EXERCISE: Once you reach the line containing "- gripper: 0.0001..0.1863" in the entries below, write out that line and each one after it down to the line containing "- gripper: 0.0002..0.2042", exactly and with nothing added.

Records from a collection
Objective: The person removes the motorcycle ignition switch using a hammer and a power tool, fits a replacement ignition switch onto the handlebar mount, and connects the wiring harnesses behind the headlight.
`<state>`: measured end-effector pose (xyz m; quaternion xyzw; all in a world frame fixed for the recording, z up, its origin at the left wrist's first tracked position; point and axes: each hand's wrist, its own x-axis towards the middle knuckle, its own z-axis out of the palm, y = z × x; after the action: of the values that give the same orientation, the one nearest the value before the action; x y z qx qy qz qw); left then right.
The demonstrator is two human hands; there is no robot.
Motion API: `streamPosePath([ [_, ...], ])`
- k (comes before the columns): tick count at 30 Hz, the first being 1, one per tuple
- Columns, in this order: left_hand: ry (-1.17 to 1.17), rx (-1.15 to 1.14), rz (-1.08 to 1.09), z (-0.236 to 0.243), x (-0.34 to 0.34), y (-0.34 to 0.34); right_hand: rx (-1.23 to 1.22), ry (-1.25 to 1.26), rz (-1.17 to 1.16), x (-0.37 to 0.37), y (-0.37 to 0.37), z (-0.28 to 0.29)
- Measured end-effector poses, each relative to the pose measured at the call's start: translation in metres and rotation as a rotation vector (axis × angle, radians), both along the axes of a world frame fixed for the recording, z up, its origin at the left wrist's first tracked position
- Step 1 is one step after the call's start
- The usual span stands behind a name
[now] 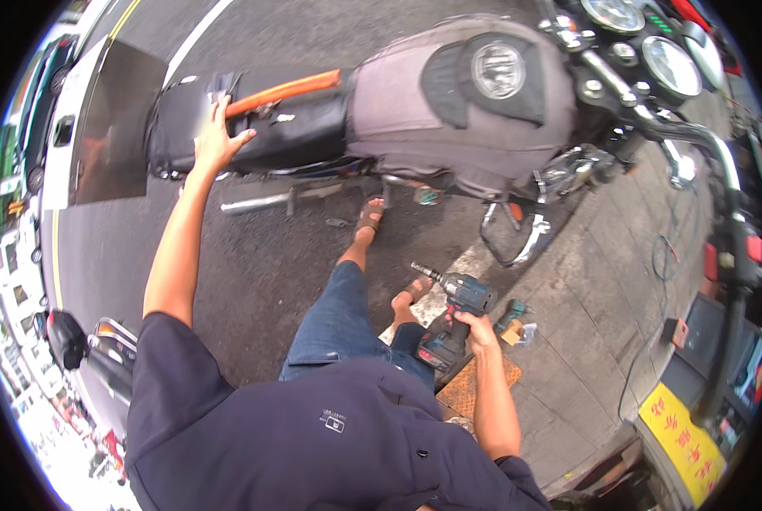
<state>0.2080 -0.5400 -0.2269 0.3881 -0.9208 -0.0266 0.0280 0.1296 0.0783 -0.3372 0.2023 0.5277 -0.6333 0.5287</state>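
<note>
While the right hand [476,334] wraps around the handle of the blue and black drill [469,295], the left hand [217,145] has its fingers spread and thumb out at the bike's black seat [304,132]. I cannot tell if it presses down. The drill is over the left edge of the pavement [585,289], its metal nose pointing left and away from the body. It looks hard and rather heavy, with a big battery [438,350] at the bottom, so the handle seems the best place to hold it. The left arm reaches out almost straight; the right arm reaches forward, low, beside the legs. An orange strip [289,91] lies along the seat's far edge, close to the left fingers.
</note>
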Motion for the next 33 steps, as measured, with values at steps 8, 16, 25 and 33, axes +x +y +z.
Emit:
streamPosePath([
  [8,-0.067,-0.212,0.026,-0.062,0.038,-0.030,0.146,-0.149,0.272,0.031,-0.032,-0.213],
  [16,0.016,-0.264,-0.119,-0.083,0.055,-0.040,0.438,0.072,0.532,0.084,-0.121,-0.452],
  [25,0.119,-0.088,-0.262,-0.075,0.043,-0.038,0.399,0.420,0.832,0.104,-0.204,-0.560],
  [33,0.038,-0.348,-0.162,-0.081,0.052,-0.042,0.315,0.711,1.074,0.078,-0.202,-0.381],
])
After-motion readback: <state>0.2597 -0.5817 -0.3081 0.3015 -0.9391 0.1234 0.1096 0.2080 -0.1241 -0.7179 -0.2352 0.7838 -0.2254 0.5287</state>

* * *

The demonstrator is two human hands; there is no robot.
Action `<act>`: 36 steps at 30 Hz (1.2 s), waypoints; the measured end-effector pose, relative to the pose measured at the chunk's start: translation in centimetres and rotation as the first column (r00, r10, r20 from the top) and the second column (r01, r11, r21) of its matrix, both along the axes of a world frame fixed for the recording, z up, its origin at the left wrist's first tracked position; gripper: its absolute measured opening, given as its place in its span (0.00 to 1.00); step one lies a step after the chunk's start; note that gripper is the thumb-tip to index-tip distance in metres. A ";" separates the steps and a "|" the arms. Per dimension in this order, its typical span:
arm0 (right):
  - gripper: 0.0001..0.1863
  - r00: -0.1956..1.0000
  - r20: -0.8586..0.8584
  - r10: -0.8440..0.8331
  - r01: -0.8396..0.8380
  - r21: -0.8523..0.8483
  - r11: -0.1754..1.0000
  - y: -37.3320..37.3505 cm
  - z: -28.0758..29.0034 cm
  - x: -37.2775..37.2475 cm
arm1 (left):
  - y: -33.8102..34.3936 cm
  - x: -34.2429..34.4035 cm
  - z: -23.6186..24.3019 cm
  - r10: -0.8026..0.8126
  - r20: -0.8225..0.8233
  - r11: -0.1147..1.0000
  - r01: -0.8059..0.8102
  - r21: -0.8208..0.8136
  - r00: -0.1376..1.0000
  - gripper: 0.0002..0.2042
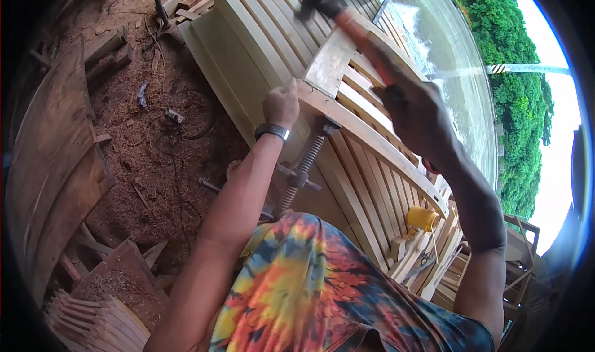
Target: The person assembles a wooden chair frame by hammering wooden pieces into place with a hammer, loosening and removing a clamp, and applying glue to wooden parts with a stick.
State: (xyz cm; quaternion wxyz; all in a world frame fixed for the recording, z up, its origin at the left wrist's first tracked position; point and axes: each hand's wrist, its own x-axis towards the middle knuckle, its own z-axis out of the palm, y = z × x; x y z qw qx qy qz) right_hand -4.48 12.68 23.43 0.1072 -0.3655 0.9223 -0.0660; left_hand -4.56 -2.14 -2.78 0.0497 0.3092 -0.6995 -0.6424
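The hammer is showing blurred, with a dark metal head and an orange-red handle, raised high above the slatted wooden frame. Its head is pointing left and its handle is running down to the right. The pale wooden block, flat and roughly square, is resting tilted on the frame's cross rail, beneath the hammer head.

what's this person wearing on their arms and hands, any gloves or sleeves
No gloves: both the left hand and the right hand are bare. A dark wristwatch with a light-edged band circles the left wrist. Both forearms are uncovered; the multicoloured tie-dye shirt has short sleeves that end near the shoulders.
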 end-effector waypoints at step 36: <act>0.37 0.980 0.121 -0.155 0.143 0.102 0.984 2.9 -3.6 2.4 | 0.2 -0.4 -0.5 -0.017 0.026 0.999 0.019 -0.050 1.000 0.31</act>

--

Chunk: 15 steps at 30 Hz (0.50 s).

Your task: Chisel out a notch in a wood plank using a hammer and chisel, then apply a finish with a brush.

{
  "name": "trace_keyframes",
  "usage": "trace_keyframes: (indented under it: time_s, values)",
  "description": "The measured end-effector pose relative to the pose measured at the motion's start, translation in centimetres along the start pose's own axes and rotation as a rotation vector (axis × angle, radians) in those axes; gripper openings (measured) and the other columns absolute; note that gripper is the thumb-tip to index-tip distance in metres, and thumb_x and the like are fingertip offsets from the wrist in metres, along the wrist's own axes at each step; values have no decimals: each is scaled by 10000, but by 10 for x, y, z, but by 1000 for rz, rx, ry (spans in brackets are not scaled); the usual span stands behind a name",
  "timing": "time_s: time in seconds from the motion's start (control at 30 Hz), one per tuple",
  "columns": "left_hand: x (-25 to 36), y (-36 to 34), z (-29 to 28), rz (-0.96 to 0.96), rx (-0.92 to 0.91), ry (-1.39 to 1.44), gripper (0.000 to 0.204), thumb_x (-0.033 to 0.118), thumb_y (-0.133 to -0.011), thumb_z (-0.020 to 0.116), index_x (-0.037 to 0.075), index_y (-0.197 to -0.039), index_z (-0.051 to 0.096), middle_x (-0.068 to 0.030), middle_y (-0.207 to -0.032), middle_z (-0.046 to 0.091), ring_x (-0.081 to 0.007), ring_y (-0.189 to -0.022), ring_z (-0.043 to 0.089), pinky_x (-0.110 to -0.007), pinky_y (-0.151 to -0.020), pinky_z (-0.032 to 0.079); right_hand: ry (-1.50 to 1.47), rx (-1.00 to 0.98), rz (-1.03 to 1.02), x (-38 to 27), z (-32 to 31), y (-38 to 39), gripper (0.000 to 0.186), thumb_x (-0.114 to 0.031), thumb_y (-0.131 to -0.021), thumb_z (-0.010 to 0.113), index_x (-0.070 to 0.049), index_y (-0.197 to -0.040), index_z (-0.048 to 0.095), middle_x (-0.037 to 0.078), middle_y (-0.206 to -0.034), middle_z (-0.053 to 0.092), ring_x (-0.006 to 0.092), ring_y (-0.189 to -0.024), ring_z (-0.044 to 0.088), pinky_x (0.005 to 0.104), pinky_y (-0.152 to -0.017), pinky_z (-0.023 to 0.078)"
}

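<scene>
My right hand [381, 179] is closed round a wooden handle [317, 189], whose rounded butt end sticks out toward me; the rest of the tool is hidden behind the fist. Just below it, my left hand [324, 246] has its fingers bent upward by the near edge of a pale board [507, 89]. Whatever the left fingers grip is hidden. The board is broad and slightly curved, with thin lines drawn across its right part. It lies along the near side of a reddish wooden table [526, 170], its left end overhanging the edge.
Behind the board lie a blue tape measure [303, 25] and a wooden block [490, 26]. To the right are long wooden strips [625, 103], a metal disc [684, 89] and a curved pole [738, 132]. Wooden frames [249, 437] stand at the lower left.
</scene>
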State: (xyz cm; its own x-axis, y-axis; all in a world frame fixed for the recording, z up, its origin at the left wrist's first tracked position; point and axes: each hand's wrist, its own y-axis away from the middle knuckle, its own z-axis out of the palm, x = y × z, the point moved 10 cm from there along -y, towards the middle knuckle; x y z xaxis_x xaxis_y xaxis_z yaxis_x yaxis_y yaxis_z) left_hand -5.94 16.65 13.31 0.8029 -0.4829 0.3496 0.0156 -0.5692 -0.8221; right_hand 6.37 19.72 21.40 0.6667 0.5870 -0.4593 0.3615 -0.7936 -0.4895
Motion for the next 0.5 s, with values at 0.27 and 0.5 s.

WRITTEN SOLUTION:
  - gripper: 0.0001..0.1863
  - r00: -0.1956..1.0000
  - r20: -0.8586..0.8584
  - r10: -0.8440..0.8331
  - r01: -0.8396..0.8380
  - r21: -0.8523..0.8483
  - r11: -0.1754..1.0000
  - y: -37.3320..37.3505 cm
  - z: -28.0758..29.0034 cm
  - x: -37.2775..37.2475 cm
arm1 (left):
  - y: -33.8102..34.3936 cm
  - x: -34.2429..34.4035 cm
  - z: -23.6186..24.3019 cm
  - r10: -0.8026..0.8126
  - r20: -0.8225..0.8233
  - r11: -0.1147..1.0000
  - r01: -0.8059..0.8102
  - r21: -0.8208..0.8136
  - r00: -0.1376..1.0000
  - gripper: 0.0002..0.2042

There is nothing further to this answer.